● **Work task**
Search the listing below for the string "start", then copy every line it appears in.
BEGIN
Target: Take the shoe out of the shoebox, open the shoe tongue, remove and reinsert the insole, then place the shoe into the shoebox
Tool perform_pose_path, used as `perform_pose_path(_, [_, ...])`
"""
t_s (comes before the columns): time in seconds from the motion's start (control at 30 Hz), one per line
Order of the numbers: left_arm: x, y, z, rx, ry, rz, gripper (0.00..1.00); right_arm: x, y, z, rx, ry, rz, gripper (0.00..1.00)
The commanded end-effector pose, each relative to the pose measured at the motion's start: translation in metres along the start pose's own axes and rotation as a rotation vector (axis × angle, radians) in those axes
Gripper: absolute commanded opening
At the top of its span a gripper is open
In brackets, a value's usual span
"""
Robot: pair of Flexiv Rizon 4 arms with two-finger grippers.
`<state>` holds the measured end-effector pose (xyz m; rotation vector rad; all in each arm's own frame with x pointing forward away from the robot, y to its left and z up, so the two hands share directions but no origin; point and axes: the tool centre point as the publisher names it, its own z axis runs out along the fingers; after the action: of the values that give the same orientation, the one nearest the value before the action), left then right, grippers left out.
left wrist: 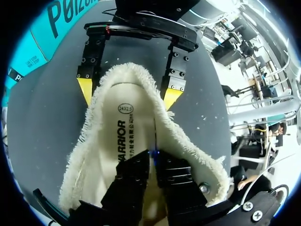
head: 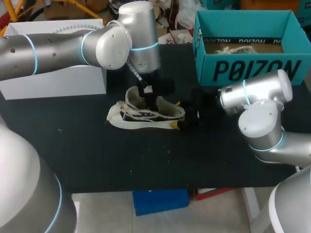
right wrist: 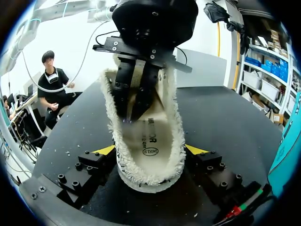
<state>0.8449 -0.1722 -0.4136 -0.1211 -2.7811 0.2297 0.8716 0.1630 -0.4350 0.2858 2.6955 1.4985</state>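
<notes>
Head view, from the left: a white box [head: 53, 82] stands at the far left edge of the black table [head: 97, 160]. Beside it the left arm comes in and bends down, so that the left gripper [head: 149, 97] dips straight into the mouth of a cream low-top shoe [head: 146, 115] lying near the table's middle, toe toward the white box. In the left wrist view this gripper's black fingers [left wrist: 134, 181] are drawn together, their ends pressed on the printed insole [left wrist: 120, 141] deep inside the frayed collar. Whether they pinch any of it cannot be told.

At the shoe's heel sits the right gripper [head: 184, 119], reaching in low from the right. Both wrist views show its yellow fingertips [left wrist: 85, 90] pressed against the heel from either side — clamped on the shoe. Farther right and back, the teal shoebox [head: 252, 68] stands open, well apart from the shoe.
</notes>
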Motion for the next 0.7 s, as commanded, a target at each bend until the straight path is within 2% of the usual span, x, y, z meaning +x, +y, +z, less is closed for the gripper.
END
● **Solution**
t_s (comes before the columns): time in seconds from the motion's start (control at 30 Hz), one per line
The commanded end-effector pose, each relative to the pose measured at the motion's start: translation in metres along the start pose's own axes and rotation as a rotation vector (axis × angle, radians) in those axes

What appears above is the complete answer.